> **Data excerpt**:
__________________________________________________
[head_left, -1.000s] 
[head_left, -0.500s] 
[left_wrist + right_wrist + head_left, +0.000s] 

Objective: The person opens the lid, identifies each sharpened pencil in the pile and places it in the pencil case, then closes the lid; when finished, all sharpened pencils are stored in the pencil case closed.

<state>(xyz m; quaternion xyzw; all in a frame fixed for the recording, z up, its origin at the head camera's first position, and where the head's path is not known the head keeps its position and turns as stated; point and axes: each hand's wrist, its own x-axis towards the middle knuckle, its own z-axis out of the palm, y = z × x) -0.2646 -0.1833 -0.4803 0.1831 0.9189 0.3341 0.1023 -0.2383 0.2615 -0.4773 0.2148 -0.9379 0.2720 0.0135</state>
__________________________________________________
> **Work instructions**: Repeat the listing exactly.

> **Response**:
[head_left, -1.000s] 
[head_left, -0.500s] 
[left_wrist + right_wrist + head_left, +0.000s] 

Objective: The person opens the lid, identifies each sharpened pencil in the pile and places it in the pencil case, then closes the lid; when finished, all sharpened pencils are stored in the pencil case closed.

<state>(xyz m; quaternion xyzw; all in a frame fixed for the recording, z up, its origin at the head camera's first position, and where the head's path is not known the head keeps its position and turns as stated; point and axes: each hand's wrist, its own x-axis towards the middle knuckle, its own z-axis out of the palm, y = z × x) -0.2646 -0.1833 -0.4803 0.1831 0.9189 0.3341 0.1023 -0.2383 0.2615 -0.4773 0.2148 -0.9379 0.2720 0.0135</state>

The answer is now complete.